AI is coming for voice actors’ very talent
AI developers and users continue to challenge the idea of ownership.
In one instance, researchers have found that could get algorithms to create photo-realistic images of real people and recreate copyrighted work.
According to reporting by the technology publication MIT Technology Review, Stable Diffusion and Imagen worked from captions created by researchers from Princeton, ETH Zürich, University of California – Berkeley, DeepMind and Google.
They compared the generated images against reproductions of original images in a model’s training set. In all, they found 100 copied images. Among other things, that finding means AI can, indeed, violate copyrighted work.
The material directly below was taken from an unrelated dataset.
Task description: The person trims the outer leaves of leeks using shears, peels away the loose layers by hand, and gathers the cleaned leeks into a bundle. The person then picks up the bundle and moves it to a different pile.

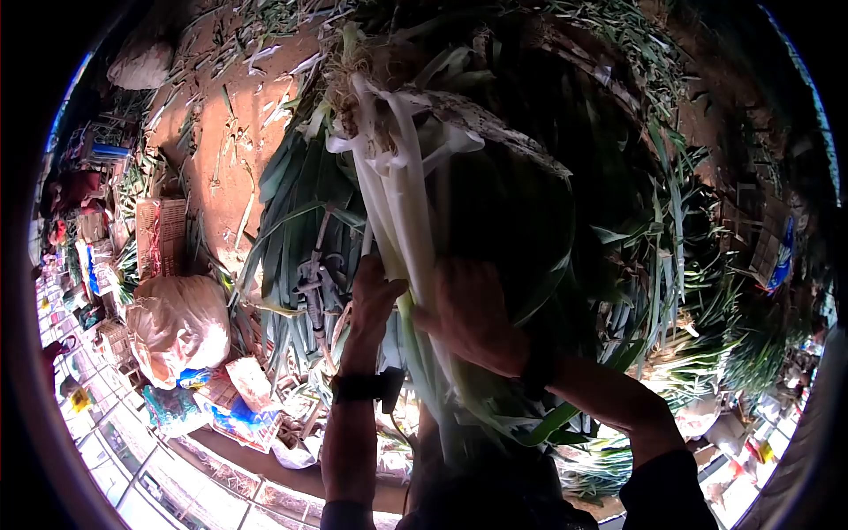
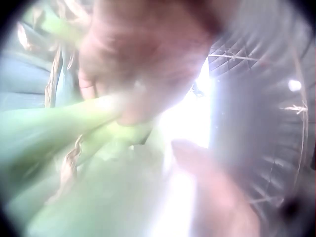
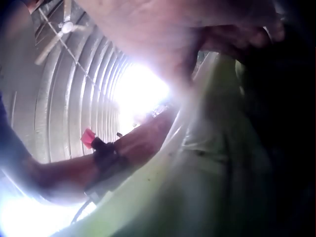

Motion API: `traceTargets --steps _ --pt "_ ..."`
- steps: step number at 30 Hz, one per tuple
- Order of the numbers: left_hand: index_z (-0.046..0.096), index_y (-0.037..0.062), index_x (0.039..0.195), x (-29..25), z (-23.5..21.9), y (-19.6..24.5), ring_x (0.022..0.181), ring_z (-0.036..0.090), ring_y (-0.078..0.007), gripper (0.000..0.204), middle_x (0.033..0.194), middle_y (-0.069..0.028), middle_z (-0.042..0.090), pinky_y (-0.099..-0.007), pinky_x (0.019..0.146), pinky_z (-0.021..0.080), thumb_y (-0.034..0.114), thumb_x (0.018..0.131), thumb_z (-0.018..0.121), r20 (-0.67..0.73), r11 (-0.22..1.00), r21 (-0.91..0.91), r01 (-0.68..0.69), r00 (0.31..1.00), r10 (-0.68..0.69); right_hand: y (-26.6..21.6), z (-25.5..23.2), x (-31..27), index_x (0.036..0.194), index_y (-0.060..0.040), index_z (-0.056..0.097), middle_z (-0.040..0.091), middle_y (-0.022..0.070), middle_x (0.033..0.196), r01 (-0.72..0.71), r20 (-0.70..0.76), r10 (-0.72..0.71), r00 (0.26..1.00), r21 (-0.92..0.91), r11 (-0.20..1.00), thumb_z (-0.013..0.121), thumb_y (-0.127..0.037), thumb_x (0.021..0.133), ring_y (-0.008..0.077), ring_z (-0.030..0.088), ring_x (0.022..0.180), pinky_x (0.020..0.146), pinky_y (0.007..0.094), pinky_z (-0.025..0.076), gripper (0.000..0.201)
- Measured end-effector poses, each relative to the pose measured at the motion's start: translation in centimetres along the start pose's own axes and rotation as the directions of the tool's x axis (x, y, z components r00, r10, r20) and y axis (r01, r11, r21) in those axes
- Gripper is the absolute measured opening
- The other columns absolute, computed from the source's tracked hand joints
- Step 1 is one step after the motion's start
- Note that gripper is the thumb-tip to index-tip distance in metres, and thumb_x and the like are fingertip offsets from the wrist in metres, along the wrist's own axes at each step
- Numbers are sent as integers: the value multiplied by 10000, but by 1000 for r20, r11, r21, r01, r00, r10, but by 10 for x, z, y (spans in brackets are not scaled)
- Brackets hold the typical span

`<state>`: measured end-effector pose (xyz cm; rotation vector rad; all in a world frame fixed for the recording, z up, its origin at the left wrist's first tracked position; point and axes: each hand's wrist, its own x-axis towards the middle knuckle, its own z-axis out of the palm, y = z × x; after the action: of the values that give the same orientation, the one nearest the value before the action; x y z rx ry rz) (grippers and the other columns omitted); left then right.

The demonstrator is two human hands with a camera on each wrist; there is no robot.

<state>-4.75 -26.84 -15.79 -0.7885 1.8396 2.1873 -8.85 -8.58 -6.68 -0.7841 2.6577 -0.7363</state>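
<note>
A few long leeks lie in front of me, their white stems and stringy roots pointing away and their green leaves running back toward my body. My left hand grips them on the left side, thumb over the stems. From the right, my right hand holds the same stems with its fingers bent over them. A dry, peeling outer leaf hangs off to the right near the roots. In the left wrist view, pale green leaves pass under the blurred hand. Close up, a broad leek stem fills the right wrist view.
A large heap of dark green leek leaves lies beneath and around the stems. At left are a pale sack and a wicker basket. Leaf scraps litter the brown ground. More leeks lie at right.
</note>
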Motion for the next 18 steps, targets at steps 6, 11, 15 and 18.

According to the Technology Review, the models can “memorize images in their training sets.”
In a second example, voice actors reportedly are feeling pressure give up the rights to their own biometric and tool.
Companies want to feed their voices to AI in a way that would make them unnecessary, according to reporting by technology trade Vice.
To date, much of the focus has been on bad actors approximating people’s voices – usually the voices of very famous people – saying or reading material that they never said. Context is key here, as in the case of actress Emma Watson reading Mein Kampf, according to technology trade publication Motherboard, which shares a platform with Vice.
Voice actors are a noticeable and growing segment of entertainment: animated TV shows and movies, advertisements, games, etc.
The president of the U.S. National Association of Voice Actors has told Motherboard that clauses taking possession of a person’s replicated voice are prevalent.